These arrangements, and many others documented in the brief, constitute a rapidly expanding parallel school system in America, populated with enterprises and individuals who work in secret to suck money out of public education.
Well, maybe Obama's better with Latinos and Hispanics.
I dunno. It's hard to say that about a man who just promised to send everyone he could find without proper documentation back to war torn Honduras, Guatemala, and Nicaragua where they will most likely be killed.
Not that a little killing ever bothered Obama. In addition to Afghanistan and Iraq where he flat out broke his promise to end the (undeclared) wars (of aggression, you know- we hung people for that, called it 'The Good War') we have now added more troops in harm's way and more undeclared wars in Libya, Syria, Pakistan, Yemen, Nigeria, and a bunch of other places in the Middle East and Africa that I'm forgetting because the complicit and corrupt U.S. Media never reports the true extent of our Military criminality. It makes real 'Murikans has sad.
Obama and our "Allies in the War Against Of Terror" have a special fondness for blowing up Hospitals, particularly those run by Médecins Sans Frontières, which they have done 3 times, in Afghanistan, Syria, and, just recently, Yemen. As we might expect from such a great champion of justice as Obama not a single buck private has been held accountable, not even reprimanded. Heck, even George W. Bush had the decency to throw Lynndie England and 10 other grunts in the stockade.
I'll get to the torture that has continued under Obama, but before I do some thoughts on Targeted Assassination. "Home of the Brave?" Well, I suppose if it makes you feel brave to sit in an air conditioned office 7,600 miles away and blow up wedding parties, birthdays, and first responders trying to save people's lives just because they happen to live in the wrong part of the world and look, you know, "Mooslim". I mean, it can't just be bigoted lynching because Obama's Black and he would never do that.
But that's not even the worst part. The worst part is that Obama has decided that he or his flunkies (so many to murder, who has the time to waste thinking about that?) can condemn a United States citizen to death without evidence and without a trial. Frankly it goes against everything the Revolution and Constitution stand for and institutes a "Star Chamber" kangaroo court of death by decree.
Back to torture.

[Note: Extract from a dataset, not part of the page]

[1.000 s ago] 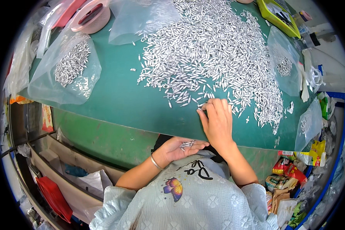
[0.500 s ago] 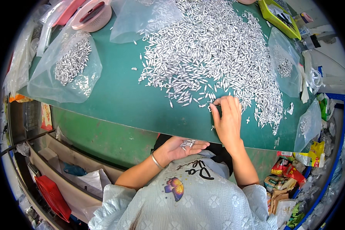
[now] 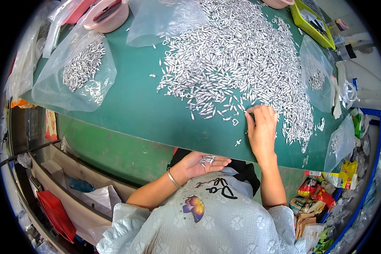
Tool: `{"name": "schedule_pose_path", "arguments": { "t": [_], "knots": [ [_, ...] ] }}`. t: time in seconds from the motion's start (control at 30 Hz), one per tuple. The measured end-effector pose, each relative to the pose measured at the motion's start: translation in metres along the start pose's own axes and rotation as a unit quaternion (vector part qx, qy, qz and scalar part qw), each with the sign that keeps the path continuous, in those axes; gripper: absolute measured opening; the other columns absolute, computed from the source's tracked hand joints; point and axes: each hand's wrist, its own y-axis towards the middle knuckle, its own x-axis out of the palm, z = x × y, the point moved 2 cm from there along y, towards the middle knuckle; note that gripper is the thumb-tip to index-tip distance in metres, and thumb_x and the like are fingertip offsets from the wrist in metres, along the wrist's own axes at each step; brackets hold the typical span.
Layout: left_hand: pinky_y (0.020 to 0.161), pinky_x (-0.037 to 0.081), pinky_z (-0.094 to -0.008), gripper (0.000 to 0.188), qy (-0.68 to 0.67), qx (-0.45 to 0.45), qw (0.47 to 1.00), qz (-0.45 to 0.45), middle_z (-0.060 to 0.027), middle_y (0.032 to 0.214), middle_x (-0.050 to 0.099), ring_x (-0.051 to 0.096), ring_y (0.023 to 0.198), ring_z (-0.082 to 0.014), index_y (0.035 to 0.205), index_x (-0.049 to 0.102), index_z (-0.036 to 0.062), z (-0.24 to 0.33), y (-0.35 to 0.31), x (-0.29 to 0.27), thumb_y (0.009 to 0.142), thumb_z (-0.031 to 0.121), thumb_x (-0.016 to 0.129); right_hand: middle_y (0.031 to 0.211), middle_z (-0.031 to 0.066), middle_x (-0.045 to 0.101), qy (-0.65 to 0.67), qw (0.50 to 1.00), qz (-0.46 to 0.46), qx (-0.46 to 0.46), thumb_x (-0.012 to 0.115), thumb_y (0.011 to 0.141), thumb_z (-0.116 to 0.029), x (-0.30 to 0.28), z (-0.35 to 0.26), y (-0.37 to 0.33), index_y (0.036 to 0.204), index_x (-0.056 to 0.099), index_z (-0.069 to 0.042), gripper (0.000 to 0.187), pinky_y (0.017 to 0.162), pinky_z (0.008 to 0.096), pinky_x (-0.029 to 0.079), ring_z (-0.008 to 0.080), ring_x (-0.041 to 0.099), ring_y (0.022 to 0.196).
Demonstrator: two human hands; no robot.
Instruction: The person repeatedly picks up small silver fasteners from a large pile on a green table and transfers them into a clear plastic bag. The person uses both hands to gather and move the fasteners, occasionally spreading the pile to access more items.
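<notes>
A broad heap of small silver bullet-shaped metal pieces [image 3: 241, 55] covers the far middle of the green table. My right hand [image 3: 263, 127] reaches to its near edge, palm down. Thumb and index fingertips come together among the pieces there; whatever is between them is too small to make out. Just left of that hand lie a small silver heart-shaped outline [image 3: 235, 122] and a small silver cross [image 3: 238, 143]. Below the table's front edge, my left hand [image 3: 194, 166] is turned palm up with fingers stretched out, and several silver pieces [image 3: 207, 160] rest on it.
A clear plastic bag [image 3: 51, 91] with more silver pieces lies at the left. Smaller bags [image 3: 311, 63] lie along the right side. A pink bowl [image 3: 108, 21] stands far left, a yellow-green tray [image 3: 311, 25] far right. Below left are wooden compartments and a red basket [image 3: 55, 216].
My right hand has shifted a little to the right along the heap's edge, leaving the heart-shaped piece in plain sight. My left hand stays in place with its pieces. The view has shifted slightly.
</notes>
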Motion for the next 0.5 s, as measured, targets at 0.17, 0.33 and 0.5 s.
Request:
{"name": "schedule_pose_path", "arguments": {
  "t": [0.17,0.33,0.5],
  "knots": [
    [0.104,0.046,-0.0468,0.046,0.020,-0.040,0.999,-0.028,-0.0332,0.128,0.054,0.057,0.120,-0.0388,0.130,0.045,-0.0167,0.003,-0.014,-0.002,0.099,0.017,0.042,0.090,0.0094,0.058,0.218,0.963,-0.120,-0.104,0.069,0.077,-0.005,-0.013,-0.036,-0.016,0.091,0.061,-0.004,0.016,0.076,0.0389,0.040,0.0291,0.053,0.088],
    [0.108,0.042,-0.0477,0.046,0.006,-0.022,0.998,-0.062,-0.0310,0.130,0.054,0.054,0.124,-0.0386,0.130,0.046,-0.0159,0.010,-0.030,-0.008,0.100,0.019,0.041,0.102,0.0117,0.059,0.271,0.931,-0.192,-0.153,0.069,0.078,-0.007,0.004,-0.062,-0.018,0.099,0.062,-0.002,0.022,0.080,0.0409,0.043,0.0319,0.055,0.095],
    [0.104,0.047,-0.0436,0.045,0.087,0.012,0.996,0.025,-0.0312,0.130,0.054,0.056,0.122,-0.0389,0.130,0.046,-0.0164,0.016,-0.035,-0.023,0.101,0.018,0.044,0.113,0.0128,0.055,0.055,0.994,-0.059,-0.076,0.073,0.078,-0.013,0.025,-0.069,0.021,0.109,0.058,-0.001,0.036,0.080,0.0387,0.041,0.0301,0.051,0.097]
  ]
}}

It hasn't stopped you know. People in Guantanamo are tortured all the time by methods that are clearly against United States law and International Conventions. Do you think Anal Hydration and Anal Feeding are medical procedures? They are rape pure and simple. Oh, and we continue to kidnap people and ship them off to Black Sites so we can pretend that they're not being tortured while under our custody and at our direct orders.
And you're going to close Guantanamo when Mr. Obama? When the war ends which as we've seen will be never? Ah, eeevul Republicans. And you had a Democratic majority in both houses for how many years? I see, just upstanding law makers bowing to the will of their bigoted and craven constituents in the face of Islamic Super-terrorists who haven't killed as many U.S. citizens in 14 years as your out of control Cops. I guess it's just the price we pay for free-dumb.

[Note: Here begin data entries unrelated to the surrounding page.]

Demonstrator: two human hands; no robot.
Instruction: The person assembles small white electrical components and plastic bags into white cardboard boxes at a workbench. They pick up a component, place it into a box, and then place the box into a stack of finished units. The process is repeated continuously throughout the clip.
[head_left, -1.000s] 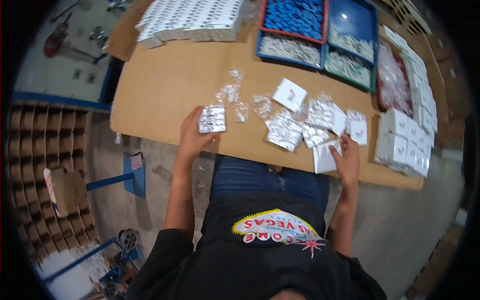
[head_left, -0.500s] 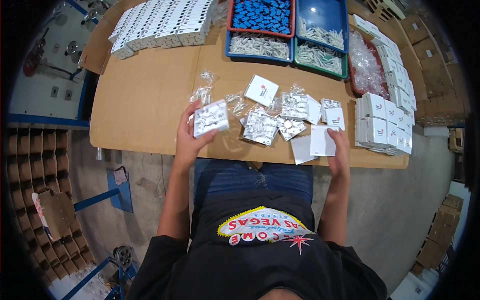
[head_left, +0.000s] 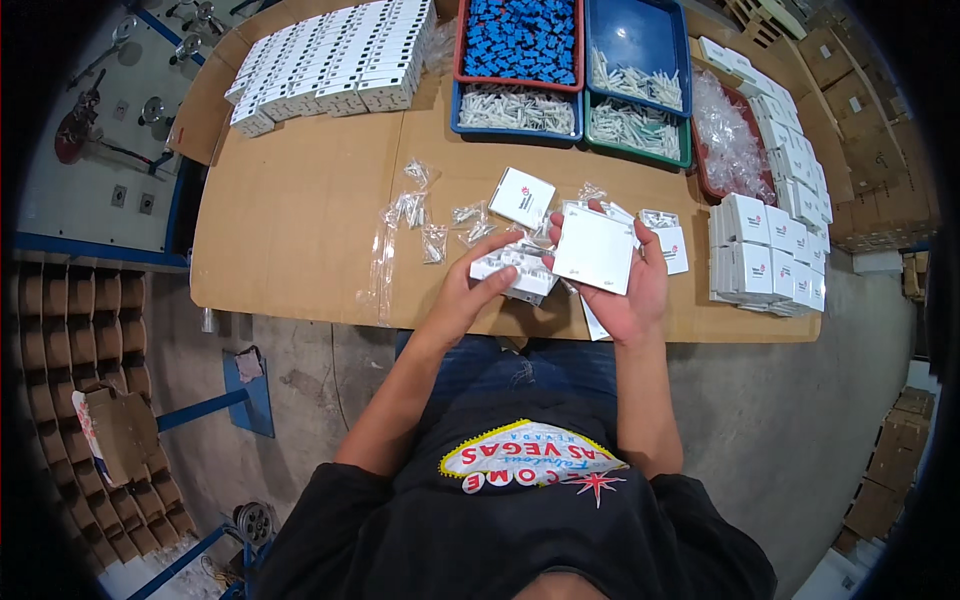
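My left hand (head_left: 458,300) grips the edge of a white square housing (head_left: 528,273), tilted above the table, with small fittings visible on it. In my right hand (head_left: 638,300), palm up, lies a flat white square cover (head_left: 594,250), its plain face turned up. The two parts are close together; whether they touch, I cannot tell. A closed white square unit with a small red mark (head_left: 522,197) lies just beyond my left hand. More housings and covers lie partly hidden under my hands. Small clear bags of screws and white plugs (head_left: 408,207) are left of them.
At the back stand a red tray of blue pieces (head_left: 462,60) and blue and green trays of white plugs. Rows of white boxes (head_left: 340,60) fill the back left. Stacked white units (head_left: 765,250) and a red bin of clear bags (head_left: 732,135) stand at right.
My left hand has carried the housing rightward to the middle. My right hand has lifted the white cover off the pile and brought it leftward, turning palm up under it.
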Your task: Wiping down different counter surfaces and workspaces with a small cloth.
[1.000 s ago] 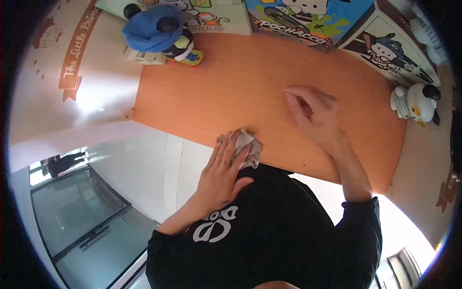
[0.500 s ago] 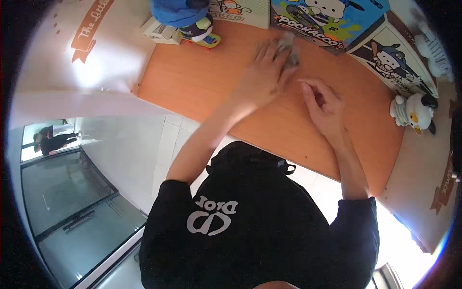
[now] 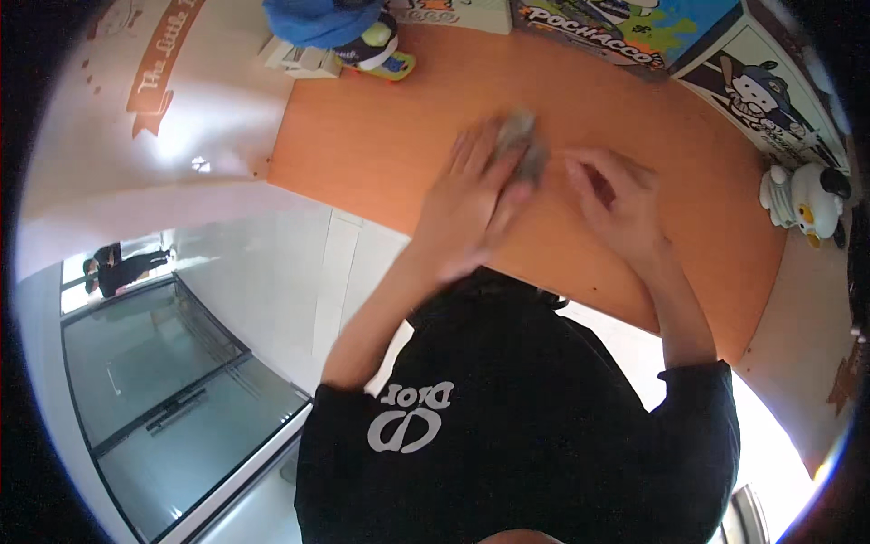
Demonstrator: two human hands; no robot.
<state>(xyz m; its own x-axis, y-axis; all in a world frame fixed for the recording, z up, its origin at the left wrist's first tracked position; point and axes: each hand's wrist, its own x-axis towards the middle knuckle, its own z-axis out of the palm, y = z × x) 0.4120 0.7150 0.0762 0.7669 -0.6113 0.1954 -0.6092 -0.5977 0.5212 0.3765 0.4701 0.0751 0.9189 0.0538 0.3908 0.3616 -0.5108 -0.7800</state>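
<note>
My left hand (image 3: 467, 186) presses over a grey crumpled cloth (image 3: 518, 129) on the orange wood-coloured tabletop (image 3: 381, 136). Motion blurs the cloth, which bulges out past the thumb and index finger. To its right, my right hand (image 3: 621, 199) hovers at or just above the same surface; which one I cannot tell. Its fingers curl in toward the thumb, and only shaded skin shows in the hollow between them.
A figurine in a blue hat (image 3: 331, 27) stands on a small skateboard at the back left. Picture boxes (image 3: 594, 41) line the back, with a white panel (image 3: 761, 104) at the right. Beside that sits a white dog-like figure (image 3: 811, 199). White side walls (image 3: 208, 118) flank the desk.
My left hand has drawn the cloth back toward me and slightly left over the tabletop. The right hand keeps its curled pose. The whole view has shifted a little.
</note>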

Speaking of freedom there is the spying, incessant, pervasive and entirely, utterly ineffective. There is not a single instance in which it has prevented an attack, but it's not intended to. The goal is simply to intimidate the people and make them compliant.
Not content to act the lawless Despot himself, Obama has decided to sell what remains of our democracy and sovereignty to the highest bidder. Investor State Dispute Settlement has already led Congress to repeal our Country Of Origin Labeling law (which Obama dutifully signed instead of vetoing because- democracy) which might tick you off if you own a dog and it dies because of Ethylene Glycol poisoning, not that those things ever happen (it's not all that good for humans either, nor is "Mad Cow Disease"). Recently we're being taken to ISDS (doesn't deserve to be called a court) by Trans-Canada for not just the $3 Billion of sunk cost in their continent spanning death funnel, but an additional $12 Billion of "expected revenue".
Perhaps you can stand to watch that strutting popinjay take the Well one last time to lie to us again, but I'm sick of it and I'm sick of him.
You can't leave office soon enough for me Barack. Good riddance.
I'll be watching Curse of Oak Island.
From, of course, The Stars Hollow Gazette and DocuDharma
Comments
Vent Hole
Now, let me tell you what I really think.
I know already what you really think
no need for part 2. You said it all. And I admit I agree, which hurts.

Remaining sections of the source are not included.